My research interests are in international economics and macroeconomics. My CV is here, and a description of my research is here.
International Economics, Macroeconomics, Development Economics.
I study whether and how retail chains and their geographic distribution of stores contribute to the propagation of shocks across regions in the United States. Linking detailed store scanner micro-data to a county-level house price dataset for the period of the Great Recession, I investigate the spread of house-price induced local shocks through the networks of retail chains. My main empirical finding is that county-level prices are sensitive to shocks in distant counties that happen to be served by the same retail chains. A 10% drop in house prices in other counties that are served by the same retailers leads, on average, to a 1.4% decline in the local consumer retail price index. My results hold after conditioning on trade relationships due to geographic proximity. In fact, I document that once the retail chains' networks are controlled for, there is no additional role for propagation of shocks across nearby regions. Finally, while the network of retail chains is an important determinant of the effect local shocks have on consumer prices, it does not affect wages in distant regions, which suggests that the network of retail chains affects consumers' real income. I rationalize the reduced-form estimates in a model in which retail chains vary prices uniformly across their stores as a function of changes in market demand that they face at the (aggregate) chain level. I find that the calibrated model with uniform pricing can fully account for the reduced-form effects. Counterfactual analysis shows that uniform pricing and the geographic distribution of retail chains reduced cross-county dispersion in inflation by 40% during the Great Recession, benefiting consumers from low-income counties that were less exposed to drops in local house prices.
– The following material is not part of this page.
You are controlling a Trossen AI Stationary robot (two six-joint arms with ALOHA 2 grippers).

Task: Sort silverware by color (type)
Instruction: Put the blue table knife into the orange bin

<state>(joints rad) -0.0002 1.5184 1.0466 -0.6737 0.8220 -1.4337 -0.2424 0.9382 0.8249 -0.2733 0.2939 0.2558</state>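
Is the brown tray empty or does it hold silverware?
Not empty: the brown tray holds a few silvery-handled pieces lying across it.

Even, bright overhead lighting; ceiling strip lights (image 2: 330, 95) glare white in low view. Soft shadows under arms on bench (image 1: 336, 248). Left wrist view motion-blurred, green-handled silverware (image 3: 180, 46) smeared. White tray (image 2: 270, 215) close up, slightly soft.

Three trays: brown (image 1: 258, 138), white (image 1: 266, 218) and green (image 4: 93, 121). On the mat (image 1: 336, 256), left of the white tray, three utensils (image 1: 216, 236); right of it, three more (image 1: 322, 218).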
We uncover a novel fact about the relationship between exporting and importing. Using a comprehensive database of Argentine firms, we find that exporting to a new destination increases the probability of a firm beginning to import from that market within the lapse of one year. We develop a model of import and export decisions to study the effect of productivity and import costs on the intensive and extensive margins of importing. We show that "importing after exporting" implies that export entry reduces the cost of importing from that market. This effect is more likely to occur in distant markets, and in situations where importing involves non-homogeneous and rarely imported goods. Furthermore, new import activities from a new export destination continue regardless of whether the firm remains as an exporter in that market. This evidence is consistent with exporting reducing the information costs of importing. The effect of export entry on sourcing costs has implications that go beyond qualitative insights: according to our quantitative exercise, import costs fall 53% in a given destination after export entry, and the estimated import-cost savings increase for distant markets outside the Americas.
Using a novel dataset that integrates inflation expectations with social networkconnections, we show that inflation expectations within one’s social network have a positive, causal relationship with individual inflation expectations. This relationship is stronger for groups that share commondemographic characteristics such as gender, income, or political affiliation and when salient information is shared. In a monetary-union New-Keynesian model, trade networks and socially determined inflation expectations induce imperfect risk-sharing, and can affect the inflation and real output propagation of local and aggregate shocks. To reduce welfare losses, monetary policy should optimally put more weight on the inflation rate of socially more connected regions.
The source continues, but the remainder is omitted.